= PROBLEM STATEMENT =
Return the data verbatim, without pictures.
────
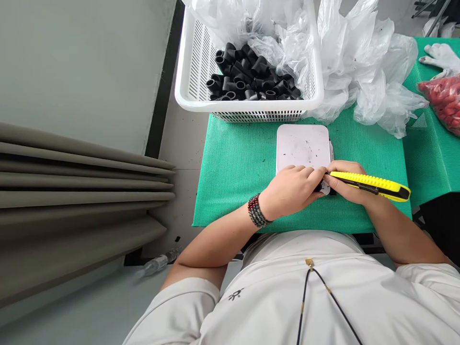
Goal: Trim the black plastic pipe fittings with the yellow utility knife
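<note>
My right hand (pixel 347 182) is closed on a yellow utility knife (pixel 373 184), whose handle points right and whose front end is between my two hands. My left hand (pixel 293 190), with a beaded bracelet at the wrist, has its fingers curled round a small black part (pixel 318 187), mostly hidden under them. Both hands meet at the lower right corner of a white box-like device (pixel 302 146), whose top carries small black scraps. The knife's blade cannot be made out.
A white basket (pixel 251 106) of black pipe fittings (pixel 247 76) stands beyond the device. Clear plastic bags (pixel 366 72) lie beside it on the green-covered table (pixel 230 177). At the far right are a bag of red pieces (pixel 443 103) and a white glove (pixel 442 57).
</note>
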Motion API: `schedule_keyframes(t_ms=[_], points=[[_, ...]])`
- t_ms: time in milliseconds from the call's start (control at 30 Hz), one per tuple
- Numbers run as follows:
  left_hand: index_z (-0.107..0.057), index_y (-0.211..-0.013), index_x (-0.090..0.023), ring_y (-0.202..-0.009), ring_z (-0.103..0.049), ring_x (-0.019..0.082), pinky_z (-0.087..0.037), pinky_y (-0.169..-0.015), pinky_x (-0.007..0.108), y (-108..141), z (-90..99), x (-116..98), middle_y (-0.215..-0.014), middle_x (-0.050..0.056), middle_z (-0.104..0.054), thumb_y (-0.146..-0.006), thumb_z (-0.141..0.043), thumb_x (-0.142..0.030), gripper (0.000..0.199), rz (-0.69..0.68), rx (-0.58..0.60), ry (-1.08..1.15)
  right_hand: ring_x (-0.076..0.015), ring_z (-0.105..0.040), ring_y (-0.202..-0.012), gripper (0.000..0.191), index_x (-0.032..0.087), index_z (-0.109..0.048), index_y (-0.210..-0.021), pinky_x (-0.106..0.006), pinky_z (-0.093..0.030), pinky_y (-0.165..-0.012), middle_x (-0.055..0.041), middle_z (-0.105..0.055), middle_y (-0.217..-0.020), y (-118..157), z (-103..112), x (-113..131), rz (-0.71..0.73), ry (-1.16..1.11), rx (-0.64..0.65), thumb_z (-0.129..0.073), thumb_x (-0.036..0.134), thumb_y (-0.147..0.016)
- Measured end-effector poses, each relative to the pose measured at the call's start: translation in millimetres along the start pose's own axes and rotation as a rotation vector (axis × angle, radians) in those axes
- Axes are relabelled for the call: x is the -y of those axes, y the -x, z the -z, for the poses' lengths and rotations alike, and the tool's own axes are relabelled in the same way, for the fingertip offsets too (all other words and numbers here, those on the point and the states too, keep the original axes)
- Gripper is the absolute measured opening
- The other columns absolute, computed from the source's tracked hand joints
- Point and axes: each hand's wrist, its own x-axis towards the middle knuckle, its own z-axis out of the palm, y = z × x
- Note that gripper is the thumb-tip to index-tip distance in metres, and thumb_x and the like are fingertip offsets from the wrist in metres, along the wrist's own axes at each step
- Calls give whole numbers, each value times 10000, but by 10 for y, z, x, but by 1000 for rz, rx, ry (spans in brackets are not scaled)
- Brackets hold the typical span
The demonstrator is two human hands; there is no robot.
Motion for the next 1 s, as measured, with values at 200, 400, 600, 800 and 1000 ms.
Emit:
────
= RESPONSE AREA =
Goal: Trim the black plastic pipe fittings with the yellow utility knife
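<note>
My right hand (pixel 347 182) is closed on a yellow utility knife (pixel 373 184), whose handle points right and whose front end is between my two hands. My left hand (pixel 293 190), with a beaded bracelet at the wrist, has its fingers curled round a small black part (pixel 318 187), mostly hidden under them. Both hands meet at the lower right corner of a white box-like device (pixel 302 146), whose top carries small black scraps. The knife's blade cannot be made out.
A white basket (pixel 251 106) of black pipe fittings (pixel 247 76) stands beyond the device. Clear plastic bags (pixel 366 72) lie beside it on the green-covered table (pixel 230 177). At the far right are a bag of red pieces (pixel 443 103) and a white glove (pixel 442 57).
</note>
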Motion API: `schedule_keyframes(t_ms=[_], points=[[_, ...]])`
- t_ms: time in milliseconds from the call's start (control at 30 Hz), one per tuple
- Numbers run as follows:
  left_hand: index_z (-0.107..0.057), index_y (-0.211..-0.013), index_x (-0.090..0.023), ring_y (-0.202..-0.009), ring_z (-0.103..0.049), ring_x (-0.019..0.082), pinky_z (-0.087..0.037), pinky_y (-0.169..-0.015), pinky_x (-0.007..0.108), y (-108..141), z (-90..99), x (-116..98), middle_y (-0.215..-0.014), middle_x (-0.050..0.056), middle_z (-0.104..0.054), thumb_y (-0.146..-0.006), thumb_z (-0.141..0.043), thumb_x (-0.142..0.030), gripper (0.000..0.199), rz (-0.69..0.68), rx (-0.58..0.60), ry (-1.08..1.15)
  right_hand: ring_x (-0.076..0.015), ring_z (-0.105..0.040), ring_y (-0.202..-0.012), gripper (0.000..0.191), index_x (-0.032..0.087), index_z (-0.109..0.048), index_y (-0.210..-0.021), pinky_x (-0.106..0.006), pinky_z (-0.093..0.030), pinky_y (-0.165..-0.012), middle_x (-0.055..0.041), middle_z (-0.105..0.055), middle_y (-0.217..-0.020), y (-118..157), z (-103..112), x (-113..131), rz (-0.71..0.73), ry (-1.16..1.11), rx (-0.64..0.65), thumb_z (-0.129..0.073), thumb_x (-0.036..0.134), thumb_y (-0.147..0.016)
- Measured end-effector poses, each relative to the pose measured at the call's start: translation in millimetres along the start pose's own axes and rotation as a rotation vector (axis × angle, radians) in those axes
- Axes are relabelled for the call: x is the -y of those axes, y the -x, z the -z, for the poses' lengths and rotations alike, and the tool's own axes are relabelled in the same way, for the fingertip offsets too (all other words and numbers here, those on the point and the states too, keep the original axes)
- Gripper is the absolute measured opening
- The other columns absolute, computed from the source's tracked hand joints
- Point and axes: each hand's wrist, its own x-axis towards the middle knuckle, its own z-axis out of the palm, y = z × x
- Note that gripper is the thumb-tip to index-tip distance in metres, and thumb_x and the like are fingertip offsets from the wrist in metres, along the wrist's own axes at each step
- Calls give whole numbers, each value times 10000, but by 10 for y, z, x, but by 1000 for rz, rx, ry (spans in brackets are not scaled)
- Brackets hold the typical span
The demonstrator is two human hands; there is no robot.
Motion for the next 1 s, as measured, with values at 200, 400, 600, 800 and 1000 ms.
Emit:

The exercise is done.